Texte de Ted Dykstra et Richard Greenblatt. Mise en scène de Richard Greenblatt. Au Théâtre Centaur jusqu’au 25 mai 2014.
Créé il y a 20 ans, présenté 4000 fois aussi bien au Canada qu’aux États-Unis, au Royaume-Uni, au Japon, en Australie et en Afrique du Sud, 2 Pianos 4 Hands du duo Ted Dykstra et Richard Greenblatt (qui signe ici une mise en scène réussie) demeure un spectacle particulièrement jouissif. En effet, même si elle se veut largement autobiographique, la pièce possède cette universalité qui saura toucher quiconque a reçu, que ce soit deux ou dix ans, des leçons de musique, mais aussi tous ceux qui ont souhaité se dépasser à travers la pratique d’une activité parascolaire, qu’elle soit artistique ou sportive.
Il faut bien admettre que l’enseignement de la musique classique n’a malheureusement pas évolué tant que cela au cours du dernier siècle. L’apprenti musicien doit apprendre à tisser une relation de confiance avec le pédagogue – ce qui n’est pas donné, ni d’un côté ni de l’autre –, mais surtout accepter que seules de longues heures passées à l’instrument, en solitaire, à répéter inlassablement des passages difficiles et à dompter ses doigts de façon mécanique. Au fil des ans, il finira non pas par devenir excellent, mais par dépasser le stade d’une certaine médiocrité et peut-être, un jour devenir «le meilleur du quartier» comme le découvrent plus ou moins à leurs dépens les deux protagonistes.

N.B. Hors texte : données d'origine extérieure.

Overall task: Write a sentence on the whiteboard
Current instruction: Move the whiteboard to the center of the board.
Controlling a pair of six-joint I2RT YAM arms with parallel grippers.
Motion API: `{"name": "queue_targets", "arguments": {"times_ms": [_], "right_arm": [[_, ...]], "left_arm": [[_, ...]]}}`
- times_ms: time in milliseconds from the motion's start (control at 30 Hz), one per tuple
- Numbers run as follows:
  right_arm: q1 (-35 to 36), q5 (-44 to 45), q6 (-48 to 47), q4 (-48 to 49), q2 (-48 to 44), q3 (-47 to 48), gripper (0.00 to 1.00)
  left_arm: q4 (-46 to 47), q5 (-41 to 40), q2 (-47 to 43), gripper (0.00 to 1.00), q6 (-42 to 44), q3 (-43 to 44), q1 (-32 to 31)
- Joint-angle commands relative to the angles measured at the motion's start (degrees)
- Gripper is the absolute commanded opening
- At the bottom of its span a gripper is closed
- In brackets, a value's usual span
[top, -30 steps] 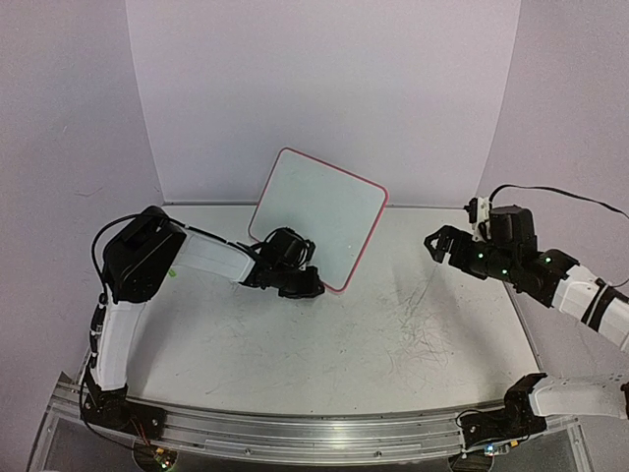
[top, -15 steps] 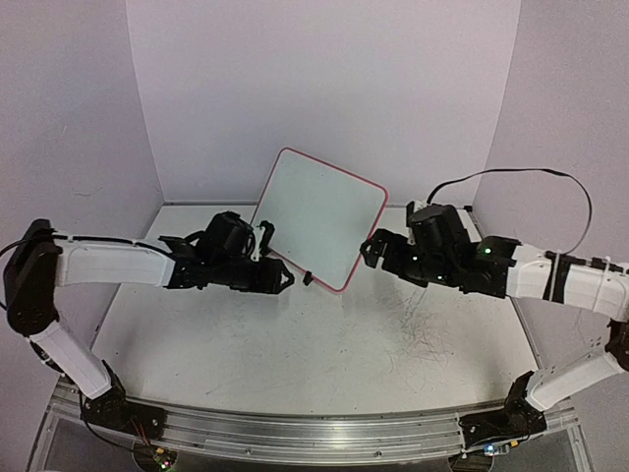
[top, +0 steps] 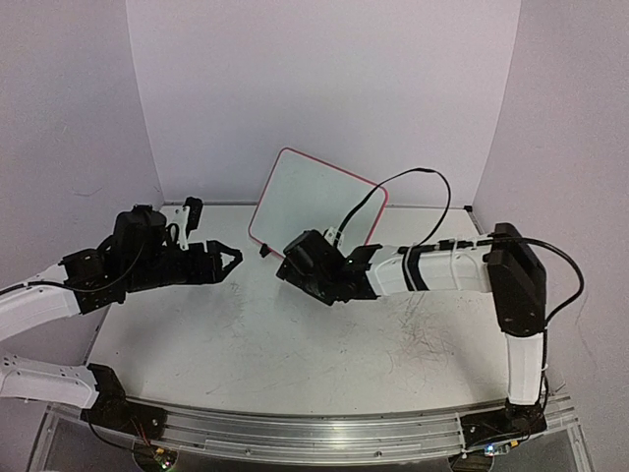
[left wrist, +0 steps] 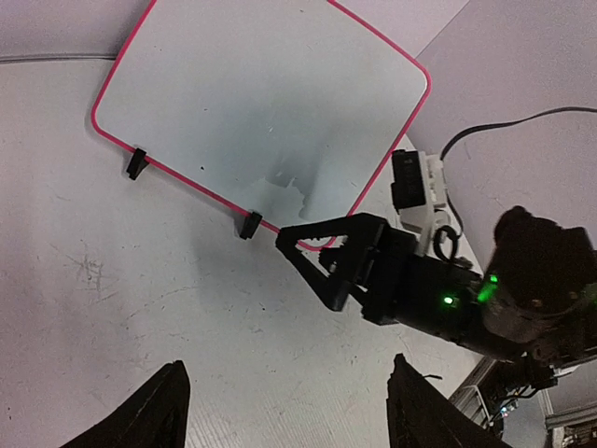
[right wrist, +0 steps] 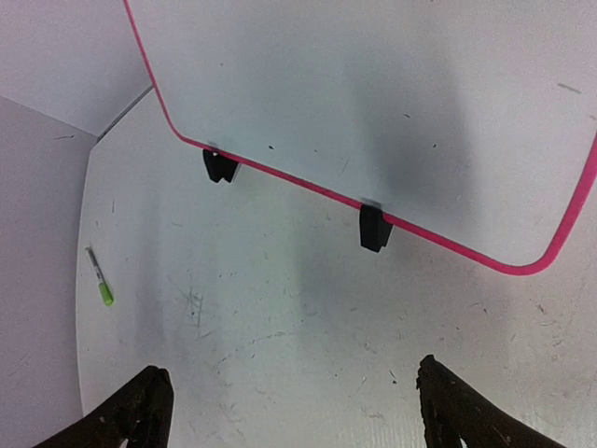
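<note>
The whiteboard (top: pixel 319 197) stands tilted on its black clip feet (right wrist: pixel 373 229) near the back wall; its rim is red-pink. The sentence is out of view: the board's face (left wrist: pixel 261 103) shows only small specks. My left gripper (top: pixel 234 261) hovers open over the table, left of the board and apart from it, with nothing between its fingers (left wrist: pixel 168 415). My right gripper (top: pixel 287 267) reaches across in front of the board's lower edge, open and empty, a little short of the feet. It also shows in the left wrist view (left wrist: pixel 312 261).
A small green marker (right wrist: pixel 101 277) lies on the scribbled grey tabletop (top: pixel 324 344), left of the board near the side wall. The right arm (top: pixel 432 267) and its cable span the table in front of the board. Walls close in on three sides.
The left gripper opened, let go of the board's lower edge and drew back to the left. The right arm swung across from the right to the board's lower edge.
</note>
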Motion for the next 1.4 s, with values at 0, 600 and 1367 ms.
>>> {"name": "queue_targets", "arguments": {"times_ms": [0, 600, 1367], "right_arm": [[-0.22, 5.53, 3.15, -1.38, 6.89, 6.80, 0.84], [-1.87, 11.34, 7.26, -7.04, 19.38, 15.98, 0.67], [-4.00, 15.14, 5.96, -9.36, 27.36, 26.62, 0.38]], "left_arm": [[-4.23, -1.52, -5.13, 0.74, -1.14, -0.66, 0.23], [-10.03, -2.13, -14.44, 0.74, -0.69, 1.86, 0.23], [-12.19, -5.24, -14.23, 0.75, 2.08, 4.25, 0.20]]}}
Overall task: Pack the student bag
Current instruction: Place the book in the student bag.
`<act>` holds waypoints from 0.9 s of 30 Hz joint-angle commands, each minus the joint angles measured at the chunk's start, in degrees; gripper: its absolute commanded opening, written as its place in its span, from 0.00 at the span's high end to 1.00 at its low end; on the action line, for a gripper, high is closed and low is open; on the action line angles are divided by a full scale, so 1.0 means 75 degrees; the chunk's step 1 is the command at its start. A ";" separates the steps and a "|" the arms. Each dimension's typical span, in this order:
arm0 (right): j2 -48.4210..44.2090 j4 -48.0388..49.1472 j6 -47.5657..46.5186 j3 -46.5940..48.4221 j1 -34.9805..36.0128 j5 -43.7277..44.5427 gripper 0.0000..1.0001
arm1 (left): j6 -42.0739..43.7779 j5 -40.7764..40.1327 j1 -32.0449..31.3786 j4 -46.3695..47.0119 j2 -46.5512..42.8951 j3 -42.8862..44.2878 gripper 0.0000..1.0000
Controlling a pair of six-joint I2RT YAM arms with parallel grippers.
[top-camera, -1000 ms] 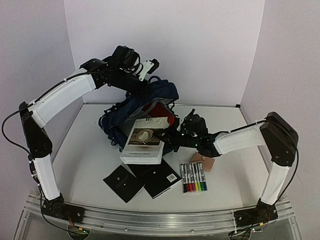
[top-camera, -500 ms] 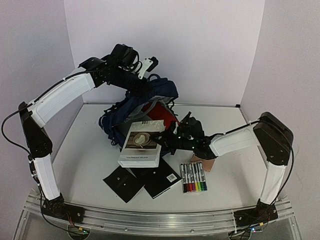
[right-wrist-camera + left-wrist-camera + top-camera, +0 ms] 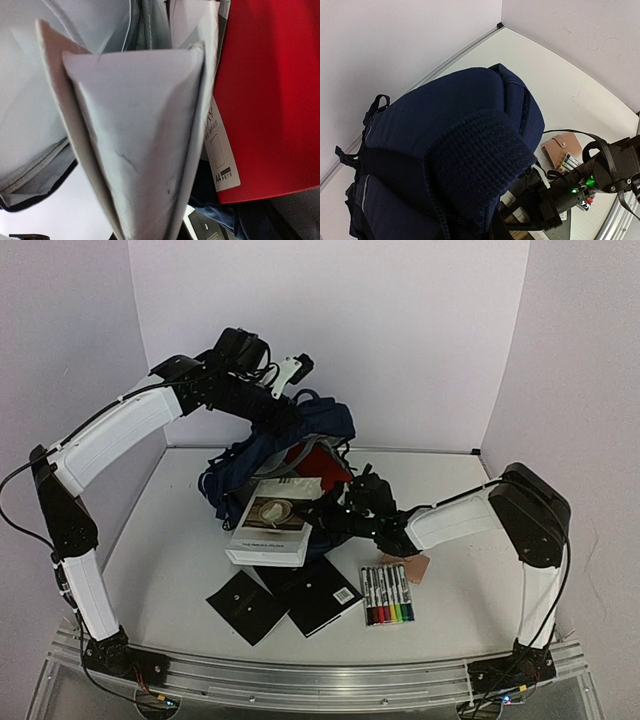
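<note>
the student bag (image 3: 325,427) looks soft and floppy; left hand (image 3: 289,412) pinches its top edge, right hand (image 3: 326,513) clamps a book (image 3: 271,523).

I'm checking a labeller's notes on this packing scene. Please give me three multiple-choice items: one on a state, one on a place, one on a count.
1. The student bag's main compartment is:
A) zipped shut
B) open and empty
C) open, with a red folder in it

2. Where does the brown wallet lie?
A) inside the bag
B) on the table, right by the marker set
C) on top of the bag

3. How many black notebooks lie on the table?
A) one
B) two
C) four

Answers:
1 C: the red folder shows in the bag's gaping mouth.
2 B: the wallet sits on the table at the markers' far right corner.
3 B: two lie side by side near the front edge.
</note>
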 commanded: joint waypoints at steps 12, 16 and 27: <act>0.1109 -0.0700 0.1188 0.1119 -0.0217 0.1991 1.00 | -0.0174 0.1220 -0.0126 0.1647 -0.1568 0.0012 1.00; 0.1346 -0.0703 0.1314 0.1462 -0.0307 0.2240 1.00 | -0.0156 0.1279 -0.0123 0.1587 -0.1624 0.0017 1.00; 0.1546 -0.0856 0.1506 0.1816 -0.0429 0.3400 1.00 | -0.0231 0.0920 -0.0124 0.1621 -0.1724 0.0001 1.00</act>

Ce faisant, l’artiste en herbe croisera des musiciens frustrés qui enseignent, des juges de concours blasés ou trop enthousiastes, mais aussi d’autres enfants qui, surtout dans les hautement compétitives sphères du piano et du violon, seront parfois prêts à bien des bassesses pour se hisser sur les plus hautes marches du podium.
Cela donne lieu à une galerie de personnages (que les deux pianistes/acteurs se partagent) souvent désopilante : le professeur qui tente d’instiller les notions de rythme à l’élève et se sert de métaphores monétaires, le présentateur de festival qui n’en peut plus de ces interminables journées pendant lesquelles un public captif doit subir toujours les mêmes pièces, le partenaire de duo qui, le jour du concours, fait une crise de panique et est incapable de jouer sa partie, la mère de famille qui raconte sa vie lors de la leçon, l’alcoolique imbibé qui exige d’entendre «pour la première fois» Piano Man de Billy Joel, alors que Richard vient tout juste de l’interpréter…

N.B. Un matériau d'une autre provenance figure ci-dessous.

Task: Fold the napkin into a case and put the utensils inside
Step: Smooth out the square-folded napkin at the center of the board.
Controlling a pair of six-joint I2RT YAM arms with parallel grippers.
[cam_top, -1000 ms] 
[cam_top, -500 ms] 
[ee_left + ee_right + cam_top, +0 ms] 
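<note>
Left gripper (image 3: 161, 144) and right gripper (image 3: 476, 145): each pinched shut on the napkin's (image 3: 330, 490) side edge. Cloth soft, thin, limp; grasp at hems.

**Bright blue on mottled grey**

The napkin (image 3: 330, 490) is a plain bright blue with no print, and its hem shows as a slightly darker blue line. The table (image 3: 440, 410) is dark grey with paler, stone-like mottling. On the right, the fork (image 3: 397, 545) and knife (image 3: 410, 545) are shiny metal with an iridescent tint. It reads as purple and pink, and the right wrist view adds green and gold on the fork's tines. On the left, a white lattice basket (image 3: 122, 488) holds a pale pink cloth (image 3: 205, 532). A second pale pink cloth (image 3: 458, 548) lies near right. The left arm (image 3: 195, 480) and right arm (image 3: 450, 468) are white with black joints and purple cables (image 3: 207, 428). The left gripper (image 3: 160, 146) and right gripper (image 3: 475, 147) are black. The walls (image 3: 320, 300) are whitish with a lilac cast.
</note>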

Le défi de la production reste important, car les deux complices doivent pouvoir jouer un répertoire exigeant (attendu d’étudiants de niveau universitaire), mais aussi quelques standards de jazz, pop (ou l’incontournable Chopsticks), en plus de pouvoir chanter, bouger et endosser une vingtaine de personnages différents.
Reza Jacobs et Bryce Zulak, complémentaires dans leurs attitudes et même leur façon d’approcher l’instrument, sont ici absolument impeccables. Qu’ils personnifient l’enfant lassé de travailler qui téléphone à son ami pour prévoir un match de hockey de rue ou le parent qui menace de vendre le piano pour que l’adolescent ait une «vraie» carrière, on y croit et on rit beaucoup, fortissimo… du moins si l’on a quelques bases.
Alors que les spécialistes attraperont tous les clins d’œil (le moment où le jeune homme énumère des noms de dizaines de compositeurs, mais se révèle incapable de nommer un seul compositeur canadien relève de la pièce d’anthologie), d’autres pourront sans doute être largués quand sont abordées les notions de théorie musicale et ne pas saisir entièrement la portée du propos. Belle idée d’ailleurs d’avoir inclus la liste de pièces interprétées dans le programme, pour ceux qui souhaiteraient y revenir dans un autre contexte.
2 pianos 4 hands
Texte de Ted Dykstra et Richard Greenblatt. Mise en scène de Richard Greenblatt. Au Théâtre Centaur jusqu’au 25 mai 2014.